### PROBLEM REQUIREMENTS
Repeat the data below word for word.

- - - - -

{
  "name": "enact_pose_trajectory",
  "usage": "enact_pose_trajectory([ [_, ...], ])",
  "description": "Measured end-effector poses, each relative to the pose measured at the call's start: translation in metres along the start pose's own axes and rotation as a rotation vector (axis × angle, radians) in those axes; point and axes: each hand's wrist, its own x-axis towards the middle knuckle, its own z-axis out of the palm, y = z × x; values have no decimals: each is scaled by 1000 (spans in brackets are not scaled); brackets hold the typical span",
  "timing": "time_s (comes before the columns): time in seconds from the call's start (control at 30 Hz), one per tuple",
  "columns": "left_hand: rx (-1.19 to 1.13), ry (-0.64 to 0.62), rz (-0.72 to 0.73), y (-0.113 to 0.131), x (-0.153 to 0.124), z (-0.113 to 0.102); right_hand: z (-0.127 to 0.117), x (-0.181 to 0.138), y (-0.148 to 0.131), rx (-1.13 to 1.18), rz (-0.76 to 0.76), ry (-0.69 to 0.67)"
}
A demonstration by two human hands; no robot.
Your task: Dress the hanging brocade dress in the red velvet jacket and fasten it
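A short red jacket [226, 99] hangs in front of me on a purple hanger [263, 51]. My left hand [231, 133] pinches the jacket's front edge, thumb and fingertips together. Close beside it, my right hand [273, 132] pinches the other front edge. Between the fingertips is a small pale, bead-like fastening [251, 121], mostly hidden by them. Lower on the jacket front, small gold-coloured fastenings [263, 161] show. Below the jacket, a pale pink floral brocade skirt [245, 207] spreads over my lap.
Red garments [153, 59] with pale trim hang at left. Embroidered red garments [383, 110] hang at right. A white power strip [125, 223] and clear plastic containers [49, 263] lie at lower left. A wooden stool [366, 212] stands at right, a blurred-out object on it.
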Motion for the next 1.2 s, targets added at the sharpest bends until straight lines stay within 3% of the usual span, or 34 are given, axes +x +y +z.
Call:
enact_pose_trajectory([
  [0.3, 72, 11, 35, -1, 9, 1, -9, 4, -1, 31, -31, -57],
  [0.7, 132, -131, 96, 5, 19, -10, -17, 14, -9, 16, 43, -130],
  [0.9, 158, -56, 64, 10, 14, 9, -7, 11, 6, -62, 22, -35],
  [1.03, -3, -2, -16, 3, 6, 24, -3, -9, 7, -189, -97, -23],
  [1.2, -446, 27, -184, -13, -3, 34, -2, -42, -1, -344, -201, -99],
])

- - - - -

### YOUR SOLUTION
{
  "name": "enact_pose_trajectory",
  "usage": "enact_pose_trajectory([ [_, ...], ])",
  "description": "Measured end-effector poses, each relative to the pose measured at the call's start: translation in metres along the start pose's own axes and rotation as a rotation vector (axis × angle, radians) in those axes; point and axes: each hand's wrist, its own x-axis towards the middle knuckle, its own z-axis out of the palm, y = z × x; values have no decimals: each is scaled by 1000 (spans in brackets are not scaled); brackets hold the typical span",
  "timing": "time_s (comes before the columns): time in seconds from the call's start (control at 30 Hz), one per tuple",
  "columns": "left_hand: rx (-1.19 to 1.13), ry (-0.64 to 0.62), rz (-0.72 to 0.73), y (-0.113 to 0.131), x (-0.153 to 0.124), z (-0.113 to 0.102); right_hand: z (-0.127 to 0.117), x (-0.181 to 0.138), y (-0.148 to 0.131), rx (-1.13 to 1.18), rz (-0.76 to 0.76), ry (-0.69 to 0.67)"
}
A demonstration by two human hands; no robot.
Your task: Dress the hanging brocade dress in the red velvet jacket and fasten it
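A short red jacket [226, 99] hangs in front of me on a purple hanger [263, 51]. My left hand [231, 133] pinches the jacket's front edge, thumb and fingertips together. Close beside it, my right hand [273, 132] pinches the other front edge. Between the fingertips is a small pale, bead-like fastening [251, 121], mostly hidden by them. Lower on the jacket front, small gold-coloured fastenings [263, 161] show. Below the jacket, a pale pink floral brocade skirt [245, 207] spreads over my lap.
Red garments [153, 59] with pale trim hang at left. Embroidered red garments [383, 110] hang at right. A white power strip [125, 223] and clear plastic containers [49, 263] lie at lower left. A wooden stool [366, 212] stands at right, a blurred-out object on it.
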Motion for the next 1.2 s, targets added at the sharpest bends until straight lines stay within 3% of the usual span, or 34 are given, axes +x +y +z.
Call:
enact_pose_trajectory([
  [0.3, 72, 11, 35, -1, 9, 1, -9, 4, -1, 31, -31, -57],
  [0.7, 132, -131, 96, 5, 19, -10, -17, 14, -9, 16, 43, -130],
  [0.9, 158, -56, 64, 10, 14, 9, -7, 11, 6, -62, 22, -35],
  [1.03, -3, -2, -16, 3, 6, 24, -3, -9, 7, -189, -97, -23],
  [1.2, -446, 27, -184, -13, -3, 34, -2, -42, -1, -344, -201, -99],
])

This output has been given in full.